PROBLEM DESCRIPTION: Write out every record below exactly as it appears, omitting the pictures.

TASK INPUT:
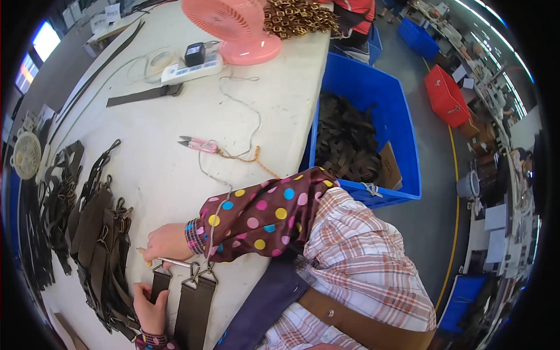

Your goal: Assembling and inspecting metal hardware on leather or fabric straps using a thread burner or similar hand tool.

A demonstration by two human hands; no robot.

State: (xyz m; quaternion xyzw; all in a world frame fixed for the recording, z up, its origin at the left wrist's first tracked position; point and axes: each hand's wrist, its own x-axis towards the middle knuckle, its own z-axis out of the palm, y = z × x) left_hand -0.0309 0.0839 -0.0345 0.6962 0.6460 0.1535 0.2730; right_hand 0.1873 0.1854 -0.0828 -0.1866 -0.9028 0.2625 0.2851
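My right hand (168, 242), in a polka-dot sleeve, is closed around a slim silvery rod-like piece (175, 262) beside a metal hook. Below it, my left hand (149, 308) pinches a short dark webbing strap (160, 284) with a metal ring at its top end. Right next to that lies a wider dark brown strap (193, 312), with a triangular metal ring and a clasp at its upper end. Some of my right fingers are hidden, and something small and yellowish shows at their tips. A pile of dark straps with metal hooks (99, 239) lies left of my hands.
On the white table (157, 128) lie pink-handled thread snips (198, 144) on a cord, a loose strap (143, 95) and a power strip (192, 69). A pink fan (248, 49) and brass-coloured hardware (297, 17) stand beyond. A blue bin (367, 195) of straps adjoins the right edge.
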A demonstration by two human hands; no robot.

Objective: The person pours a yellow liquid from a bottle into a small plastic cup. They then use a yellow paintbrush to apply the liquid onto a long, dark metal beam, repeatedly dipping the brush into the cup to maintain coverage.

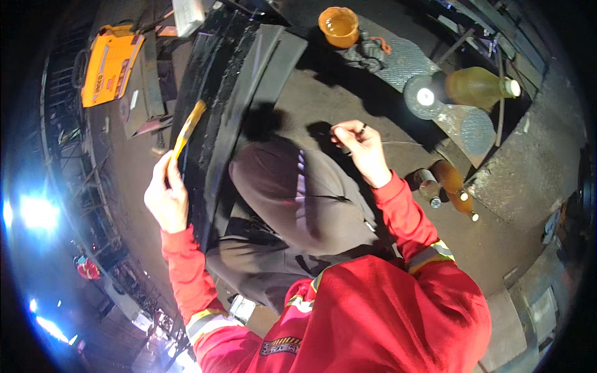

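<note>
My left hand point(166, 198) grips a yellow-handled paintbrush point(187, 132) between thumb and fingers. The brush points away from me, its tip over a long dark metal beam point(211, 93) to the left of my knees. My right hand point(363, 149) is raised beyond my bent leg, thumb and fingertips pressed together. Whatever it pinches, if anything, is too small to make out. An orange bowl point(339, 27) with amber liquid stands at the far side, next to a crumpled dark rag point(367, 55).
On a plank point(404, 62) at the right, a large yellowish bottle point(477, 87) stands near a round metal piece point(423, 97). Several smaller bottles point(449, 177) are on the floor by my right forearm. An orange machine point(112, 65) sits at far left; bright light glares beyond it.
</note>
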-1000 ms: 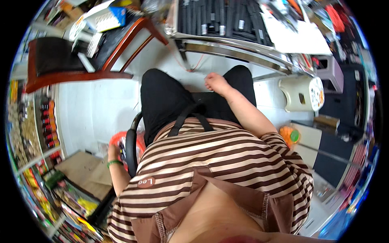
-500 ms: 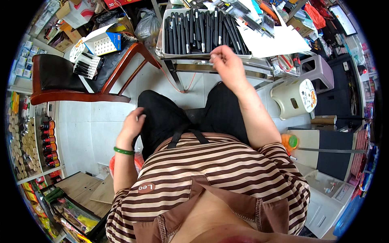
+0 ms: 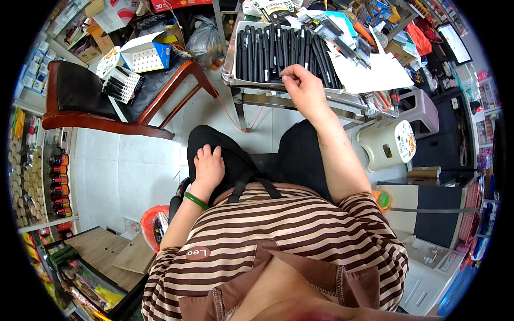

EXPECTED ANSWER:
Your goal: Assembling and inspecting metal hardware on leather or fabric straps using a thread burner or similar hand tool.

A demonstration by two human hands; no robot.

State: (xyz m; quaternion xyzw; all in a world frame fixed for the recording, z up, its origin at the left wrist's first tracked position; point and axes: each hand's wrist, its own x-axis towards the middle knuckle, its own z-axis out of the palm, y = z × x) left_hand -0.0309 0.0839 -0.0345 0.6962 0.6460 0.1535 0.2730; right_hand 0.1873 0.1854 -0.0828 -0.1866 -0.9028 0.2625 0.2851
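My right hand (168, 242), in a polka-dot sleeve, is closed around a slim silvery rod-like piece (175, 262) beside a metal hook. Below it, my left hand (149, 308) pinches a short dark webbing strap (160, 284) with a metal ring at its top end. Right next to that lies a wider dark brown strap (193, 312), with a triangular metal ring and a clasp at its upper end. Some of my right fingers are hidden, and something small and yellowish shows at their tips. A pile of dark straps with metal hooks (99, 239) lies left of my hands.
On the white table (157, 128) lie pink-handled thread snips (198, 144) on a cord, a loose strap (143, 95) and a power strip (192, 69). A pink fan (248, 49) and brass-coloured hardware (297, 17) stand beyond. A blue bin (367, 195) of straps adjoins the right edge.
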A demonstration by two human hands; no robot.

Objective: The person pours a yellow liquid from a bottle into a small plastic cup. They then use a yellow paintbrush to apply the liquid onto a long, dark metal beam, repeatedly dipping the brush into the cup to maintain coverage.


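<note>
My left hand point(166, 198) grips a yellow-handled paintbrush point(187, 132) between thumb and fingers. The brush points away from me, its tip over a long dark metal beam point(211, 93) to the left of my knees. My right hand point(363, 149) is raised beyond my bent leg, thumb and fingertips pressed together. Whatever it pinches, if anything, is too small to make out. An orange bowl point(339, 27) with amber liquid stands at the far side, next to a crumpled dark rag point(367, 55).
On a plank point(404, 62) at the right, a large yellowish bottle point(477, 87) stands near a round metal piece point(423, 97). Several smaller bottles point(449, 177) are on the floor by my right forearm. An orange machine point(112, 65) sits at far left; bright light glares beyond it.
</note>
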-1000 ms: 
-500 ms: 
+0 ms: 

The exercise has been answered, and the work is done.